Red Sox Quote of the Day, vol. 6 (Please Dice-K, Please! Edition)

This is from a nice tribute to Red Sox manager Tito Francona from a former player, Doug Glanville, in a New York Times op-ed piece. The nice guy may not finish first this year but he's certainly turned things around at Fenway ... and it's nice to see the Sox finally achieve success this way, as opposed to some of the other options out there. "It is rare to find a “players’ manager” who could also outmanage the best tacticians of the game. He could and did, by sweeping Tony LaRussa and the Cardinals in the 2004 World Series. LaRussa is renowned for his managerial prowess and cutting-edge techniques, but Francona was a step ahead of him. He had figured out a way to combine chalkboard expertise with his innate feel for people."

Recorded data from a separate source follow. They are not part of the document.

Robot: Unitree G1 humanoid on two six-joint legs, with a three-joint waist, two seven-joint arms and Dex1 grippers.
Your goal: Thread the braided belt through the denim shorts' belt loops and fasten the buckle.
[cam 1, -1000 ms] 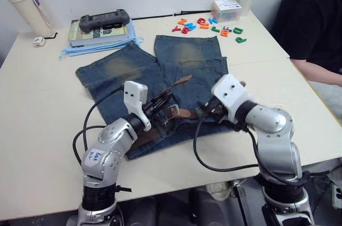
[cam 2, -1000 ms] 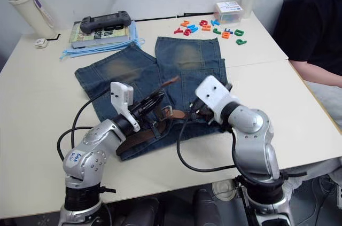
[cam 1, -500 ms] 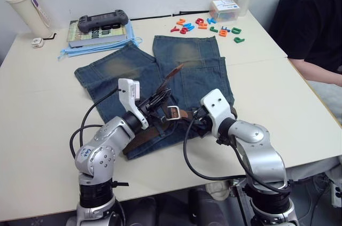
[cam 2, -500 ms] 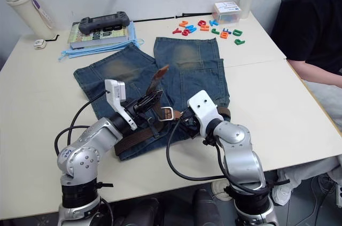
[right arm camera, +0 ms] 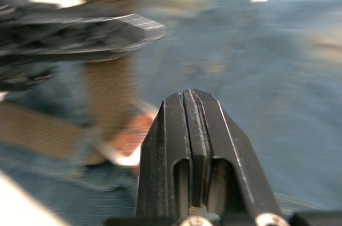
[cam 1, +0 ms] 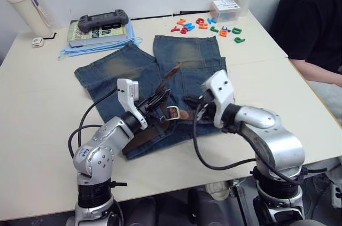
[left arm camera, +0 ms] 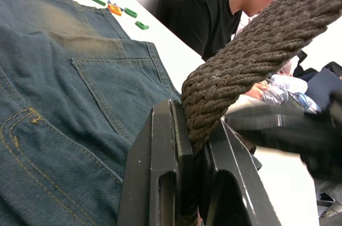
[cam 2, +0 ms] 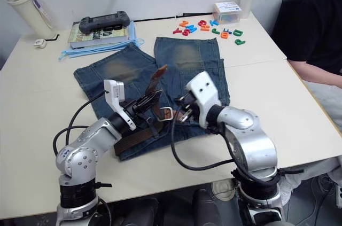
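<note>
The denim shorts (cam 1: 187,55) lie flat in the middle of the table, waistband towards me. The braided belt (cam 1: 145,133) runs along the waistband, and its tan tip (cam 1: 172,70) sticks up over the shorts. My left gripper (cam 1: 158,101) is shut on the woven strap (left arm camera: 256,44) just behind that tip. The buckle (cam 1: 172,112) lies on the waistband below it. My right gripper (cam 1: 190,99) hovers just right of the strap, shut with nothing between its fingers (right arm camera: 176,124). The arms and strap hide the belt loops.
At the back left are a book with a dark game controller (cam 1: 103,21) on it and a white bottle (cam 1: 24,9). Coloured plastic letters (cam 1: 206,26) and a small box (cam 1: 225,9) lie at the back right. A person in black (cam 1: 315,28) sits at the table's right edge.
My right gripper has shut and lifted from the waistband to beside the raised strap. The left gripper has kept its hold on the belt with little movement.
</note>
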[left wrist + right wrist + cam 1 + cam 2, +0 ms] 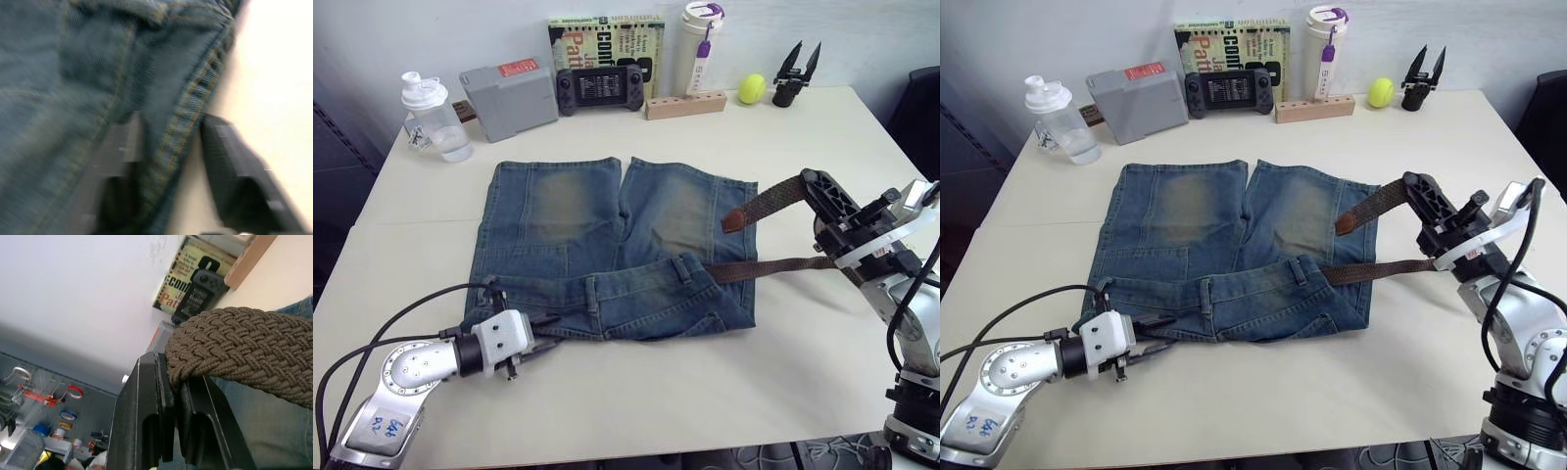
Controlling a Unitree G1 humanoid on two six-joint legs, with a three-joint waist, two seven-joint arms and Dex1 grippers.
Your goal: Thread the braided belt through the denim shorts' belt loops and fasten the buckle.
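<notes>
The denim shorts [607, 235] lie flat mid-table, waistband toward me and legs pointing away. My left gripper [548, 330] is at the waistband's left corner. Its fingers [122, 147] are open and straddle the stitched denim edge, with table showing beside the seam. My right gripper [810, 181] is raised past the shorts' right side and shut on the braided belt [244, 342]. The belt's leather-tipped end [736, 219] hangs over the right leg. Its other run [764, 266] lies on the table and enters a belt loop [683, 266]. Another loop [592, 292] sits further left. The buckle is hidden.
Along the far edge stand a shaker bottle [433, 116], grey box [509, 98], game controller [602, 88], book [607, 34], wooden block [685, 105], tumbler [700, 44], yellow ball [752, 88] and a spare black gripper [796, 73]. Bare table [705, 392] lies in front of the shorts.
</notes>
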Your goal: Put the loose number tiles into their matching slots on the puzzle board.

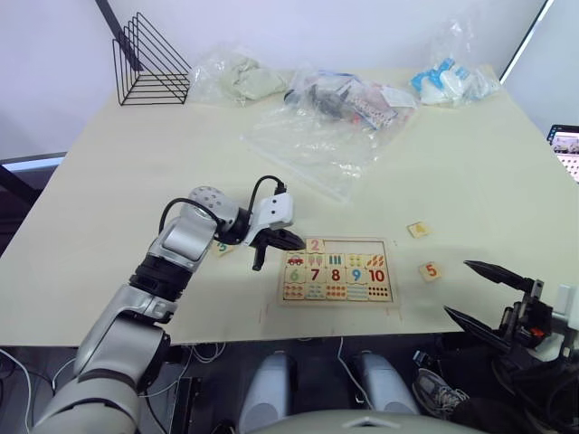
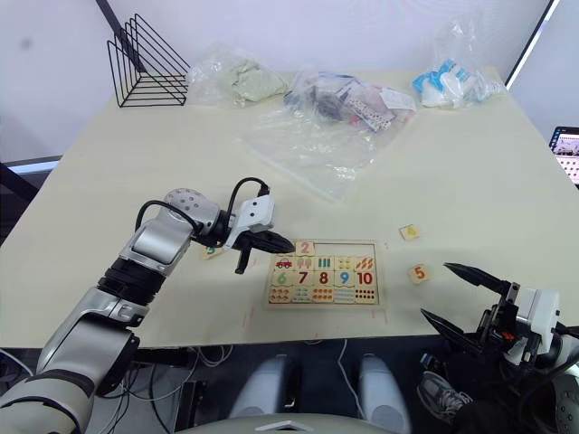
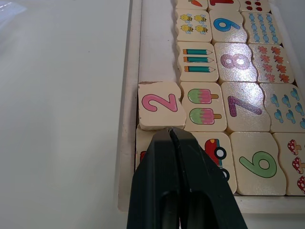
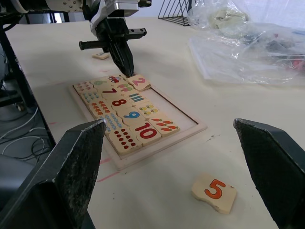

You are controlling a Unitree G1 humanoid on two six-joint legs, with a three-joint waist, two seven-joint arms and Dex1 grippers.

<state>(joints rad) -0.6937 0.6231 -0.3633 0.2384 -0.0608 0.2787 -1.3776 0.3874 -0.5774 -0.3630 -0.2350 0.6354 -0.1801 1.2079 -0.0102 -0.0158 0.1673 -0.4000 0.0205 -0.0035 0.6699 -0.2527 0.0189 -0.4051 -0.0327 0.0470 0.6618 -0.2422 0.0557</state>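
Left wrist view: closed left end effector [image 3: 174, 136] nudging tile 2 [image 3: 159, 105] on the puzzle board [image 1: 339, 271].
Tile lying askew just beyond its tips; right end effector [image 1: 479, 291] open, nearer tile 5 [image 1: 430, 269] on the bench [image 1: 109, 181].

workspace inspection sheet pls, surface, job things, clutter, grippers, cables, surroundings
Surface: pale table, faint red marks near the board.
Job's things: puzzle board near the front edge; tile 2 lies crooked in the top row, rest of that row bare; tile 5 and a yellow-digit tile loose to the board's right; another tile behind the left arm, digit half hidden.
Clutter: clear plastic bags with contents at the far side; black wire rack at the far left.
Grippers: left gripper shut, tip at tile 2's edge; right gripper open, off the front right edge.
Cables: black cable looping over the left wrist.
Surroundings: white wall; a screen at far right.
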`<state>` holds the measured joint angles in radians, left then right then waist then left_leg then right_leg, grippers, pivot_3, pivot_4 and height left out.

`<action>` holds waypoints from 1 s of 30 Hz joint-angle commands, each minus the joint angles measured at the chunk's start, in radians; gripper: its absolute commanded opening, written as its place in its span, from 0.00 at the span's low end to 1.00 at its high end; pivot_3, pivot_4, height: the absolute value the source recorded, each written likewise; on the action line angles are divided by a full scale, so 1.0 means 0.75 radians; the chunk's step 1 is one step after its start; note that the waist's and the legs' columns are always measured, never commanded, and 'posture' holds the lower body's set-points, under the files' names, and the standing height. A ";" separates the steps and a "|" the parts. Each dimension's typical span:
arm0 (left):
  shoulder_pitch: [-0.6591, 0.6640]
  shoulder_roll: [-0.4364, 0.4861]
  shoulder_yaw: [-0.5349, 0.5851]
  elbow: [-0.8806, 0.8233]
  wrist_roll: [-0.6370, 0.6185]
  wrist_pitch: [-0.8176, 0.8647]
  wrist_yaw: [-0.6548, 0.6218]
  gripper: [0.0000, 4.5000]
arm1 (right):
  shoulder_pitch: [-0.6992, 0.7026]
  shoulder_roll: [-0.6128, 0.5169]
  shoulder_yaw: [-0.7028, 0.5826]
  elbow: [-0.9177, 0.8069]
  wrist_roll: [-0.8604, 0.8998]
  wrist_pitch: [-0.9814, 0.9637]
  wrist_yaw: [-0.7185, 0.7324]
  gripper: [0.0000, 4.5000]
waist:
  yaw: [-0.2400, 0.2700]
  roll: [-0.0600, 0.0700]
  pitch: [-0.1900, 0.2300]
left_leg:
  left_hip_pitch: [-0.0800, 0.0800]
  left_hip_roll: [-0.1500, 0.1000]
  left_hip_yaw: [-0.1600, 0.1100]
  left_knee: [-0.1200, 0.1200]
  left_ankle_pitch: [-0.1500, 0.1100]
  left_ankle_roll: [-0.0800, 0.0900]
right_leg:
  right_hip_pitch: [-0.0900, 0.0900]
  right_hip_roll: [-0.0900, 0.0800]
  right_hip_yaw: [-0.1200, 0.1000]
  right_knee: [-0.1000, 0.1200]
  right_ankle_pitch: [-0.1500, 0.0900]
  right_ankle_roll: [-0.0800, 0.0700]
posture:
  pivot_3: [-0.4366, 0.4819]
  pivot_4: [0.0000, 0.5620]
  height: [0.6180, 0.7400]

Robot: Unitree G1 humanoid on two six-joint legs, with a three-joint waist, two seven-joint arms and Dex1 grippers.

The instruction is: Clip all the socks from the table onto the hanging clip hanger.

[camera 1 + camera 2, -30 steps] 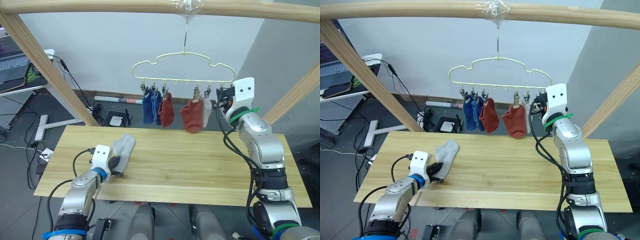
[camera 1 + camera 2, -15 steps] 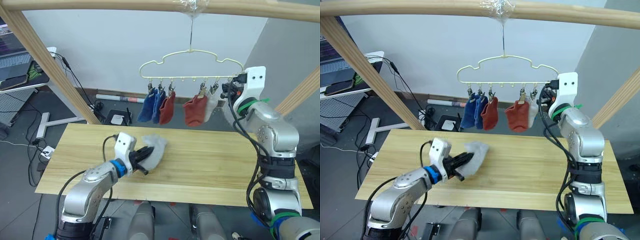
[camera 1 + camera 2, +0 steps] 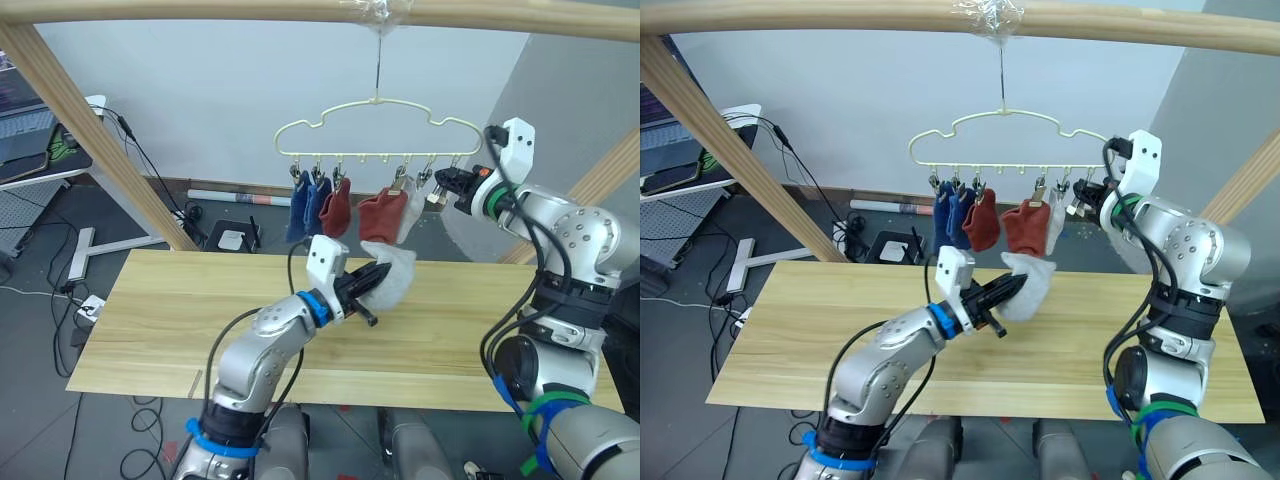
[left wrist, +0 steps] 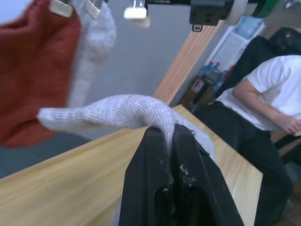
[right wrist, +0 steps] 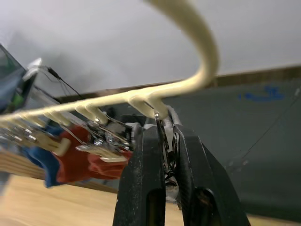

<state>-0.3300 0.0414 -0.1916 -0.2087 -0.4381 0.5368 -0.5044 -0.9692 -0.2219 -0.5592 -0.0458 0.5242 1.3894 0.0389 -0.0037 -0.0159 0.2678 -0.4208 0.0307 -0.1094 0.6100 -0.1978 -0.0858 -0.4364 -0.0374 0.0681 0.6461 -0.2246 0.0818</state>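
The last grey sock [image 3: 392,272] is held clear of the table [image 3: 150,330], above its far edge, pinched near one end by the closed left gripper [image 3: 374,278]. The sock's long axis points up toward the clip hanger [image 3: 375,130], its free end just below the hung socks [image 3: 345,210]. The empty end clip [image 3: 436,192] lies up and to the right of the sock. The right gripper [image 3: 448,188] is closed on that clip, squeezing it. The next move likely raises the sock's free end into this clip.

2 blue socks [image 3: 304,205], 2 red [image 3: 378,218], 2 grey [image 3: 392,277], 1 hanger [image 3: 378,125].
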 commanded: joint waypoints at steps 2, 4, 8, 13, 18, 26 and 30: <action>-0.033 0.005 0.012 -0.029 -0.045 -0.004 -0.046 0.01 | -0.035 -0.011 -0.089 -0.044 0.007 0.099 -0.061 0.01 | -0.011 0.000 0.000 | 0.000 0.000 0.000 0.000 0.000 0.000 | 0.000 0.000 0.000 0.000 0.001 0.001 | 0.47 0.48 1.00; 0.005 0.122 -0.024 -0.036 -0.026 0.061 -0.111 0.01 | -0.026 -0.035 -0.078 -0.054 0.002 0.118 -0.056 0.01 | -0.020 0.000 0.000 | 0.000 0.000 0.000 -0.001 0.000 0.000 | 0.000 0.000 0.000 0.000 0.001 0.001 | 0.46 0.49 1.00; 0.094 0.506 -0.260 -0.028 0.135 0.181 -0.297 0.01 | -0.005 -0.032 -0.077 -0.083 0.002 0.141 -0.051 0.01 | -0.043 0.000 0.000 | 0.000 0.000 -0.001 -0.003 0.000 0.000 | -0.001 0.000 -0.001 0.001 0.000 0.001 | 0.45 0.49 1.00; 0.136 0.631 -0.212 0.095 0.188 0.163 -0.301 0.01 | 0.036 -0.019 -0.052 -0.116 0.001 0.138 -0.038 0.01 | -0.032 0.000 0.001 | -0.004 -0.001 -0.002 0.000 0.000 0.000 | -0.002 -0.001 -0.001 -0.001 -0.006 -0.004 | 0.44 0.51 1.00; 0.086 0.703 -0.234 0.229 0.289 0.022 -0.375 0.15 | 0.083 -0.005 -0.028 -0.141 0.004 0.126 -0.028 0.01 | -0.036 0.000 0.001 | -0.005 0.000 -0.002 0.000 0.001 0.001 | -0.002 0.000 -0.001 0.001 -0.006 -0.004 | 0.44 0.51 1.00; 0.068 0.772 -0.233 0.203 0.410 -0.025 -0.410 0.70 | 0.102 0.000 -0.019 -0.154 0.003 0.115 -0.018 0.01 | -0.035 0.000 0.001 | -0.007 0.000 -0.003 -0.002 0.001 0.001 | -0.003 -0.001 -0.003 -0.001 -0.005 -0.003 | 0.48 0.49 1.00; 0.102 0.777 -0.200 0.070 0.417 -0.042 -0.392 0.97 | 0.113 0.001 -0.011 -0.155 0.002 0.095 -0.012 0.01 | -0.033 0.000 0.001 | -0.007 0.000 -0.003 -0.002 0.001 0.001 | -0.003 -0.001 -0.003 0.000 -0.006 -0.003 | 0.49 0.46 1.00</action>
<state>-0.2642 0.6329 -0.3539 -0.0718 -0.1159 0.5208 -0.7971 -0.9124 -0.2104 -0.5505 -0.1539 0.5396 1.4623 0.0422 -0.0286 -0.0160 0.2685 -0.4260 0.0302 -0.1115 0.6088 -0.1973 -0.0848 -0.4383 -0.0383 0.0659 0.6454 -0.2287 0.0792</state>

Red Sox Quote of the Day, vol. 5 (not panicking yet edition)

"Somebody was going to be down, 2-1," said Mark Kotsay, who had two of the Sox' seven hits. "This team has got a lot of character. I don't think anybody in here is in a panic mode or worried. We're at home. We'll come out tomorrow and play hard and hopefully tie this back up." -- as quoted by Amalie Benjamin in today's Globe. Good attitude, dude. Now make it so.

Red Sox quote of the day vol. 4 (going back to Boston edition)

"Like I said from the beginning, it doesn't matter to me who's the No. 1 starter and who's the No. 5 starter,’’ Lester said Sunday in anticipation of his Game 3 start. "We all have equal importance to this team when it comes to winning. I just try to go out and execute pitches. Hopefully I can go deep in the game and give the bullpen a rest and give it to [Jonathan Papelbon], and anytime you get to Pap with the lead, we're doing pretty good.’’ -- That's pitcher Jon Lester, quoted by the Boston Globe's Tony Massarotti. Boy will we all be glad to see Lester on the mound, as well as the friendly green of Fenway. I haven't entirely forgotten about books, though -- in fact my recent reading and my Red Sox in the playoffs obsession merged for awhile there as I read Dennis Lehane's new novel, "The Given Day." It's historical and it's epic and Babe Ruth shows up a couple times, in his last year with the Sox (the book is set in 1918-1919 -- I wonder what it says about us as a society that the trade of the Babe to the Yankees is far better known to New England schoolchildren than the Boston police strike which is the climax to the book?